Are you going to stop by my hometown, Kibbutz Gesher? You’re almost there. It has a similar story to places you already explored.
Dhalgren
Well, it must mean something if so many different commenters with such different views agree. This is good, I dare say important, stuff. I actually made a donation (which is indeed amazing for someone who is broke). Ayla’s above not-funny-but-eloquent comment pretty much sums it up. It’s easy to get lost in the arguments over this place and forget what it means for people to live there. If we’re not striving to preserve all of these histories, what are we striving for?
phlegmatico
ho hum – nothing exotic here.
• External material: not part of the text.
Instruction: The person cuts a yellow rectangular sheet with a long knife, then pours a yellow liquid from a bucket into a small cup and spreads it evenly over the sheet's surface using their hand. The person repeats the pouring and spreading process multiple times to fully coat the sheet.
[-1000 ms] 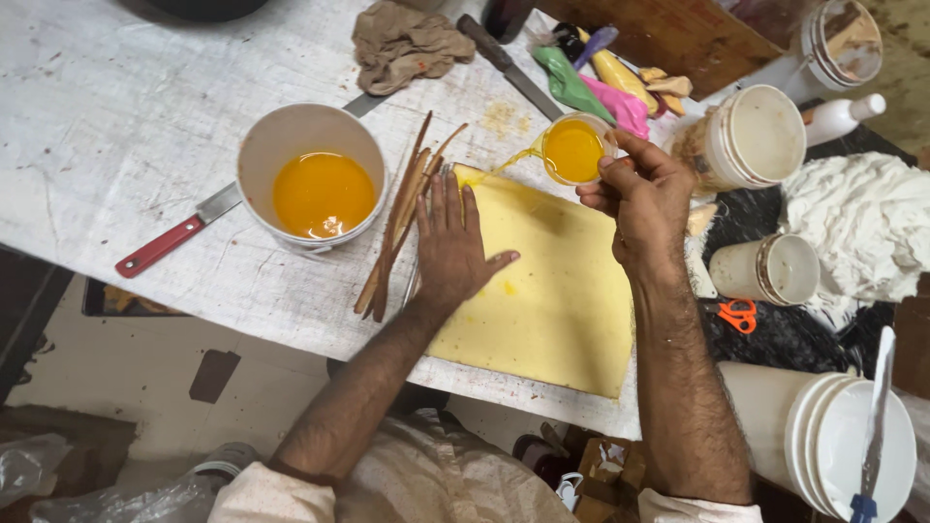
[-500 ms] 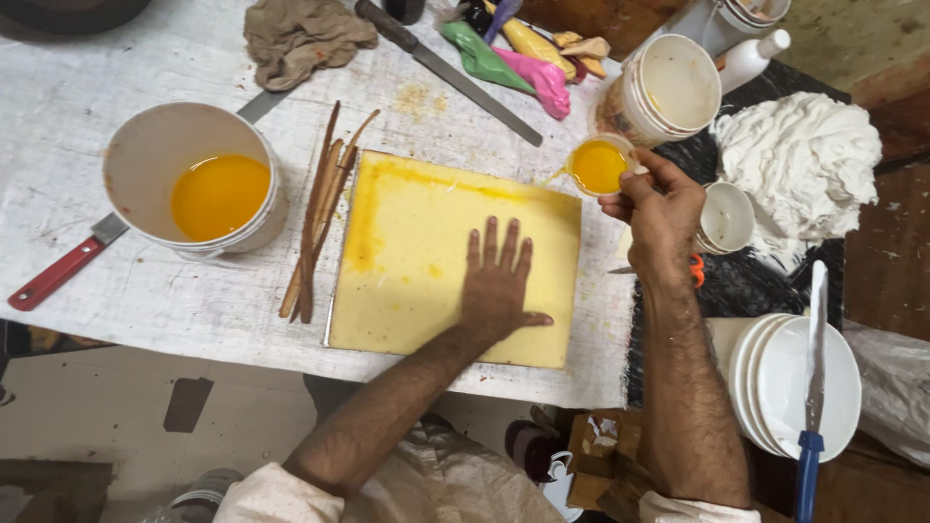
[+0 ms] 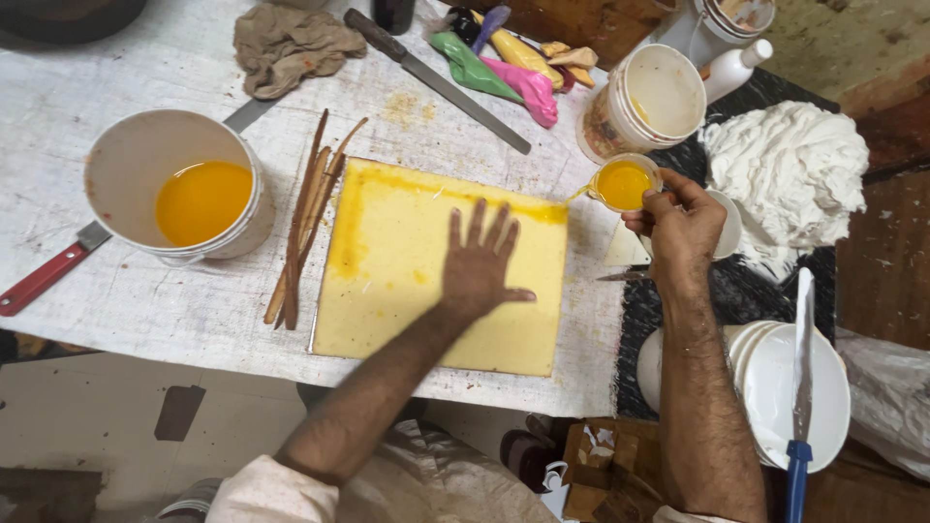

You only need to walk around where ==I== grew up – the north Bronx – to seee endless silent testimonies to how the Dutch got violently pushed aside by the British. Strange, Ruthie doesn’t want to have hysteria-fits about THAT still-current occupation. She’s only interested in discussions which yield opportunities to talk shite about Israel. Prove that I’m wrong, ma’am?
> No peace can exist while war persists
Yuval, wake up and smell the coffee. You’re living in a Mennonite Girl Scout dreamland. Humans are NOT different than chickens. There is a pecking order. Always and all times. You’re able to survive because those five soldier-boys, are willing to kill people to protect you. That is the only reason you are alive.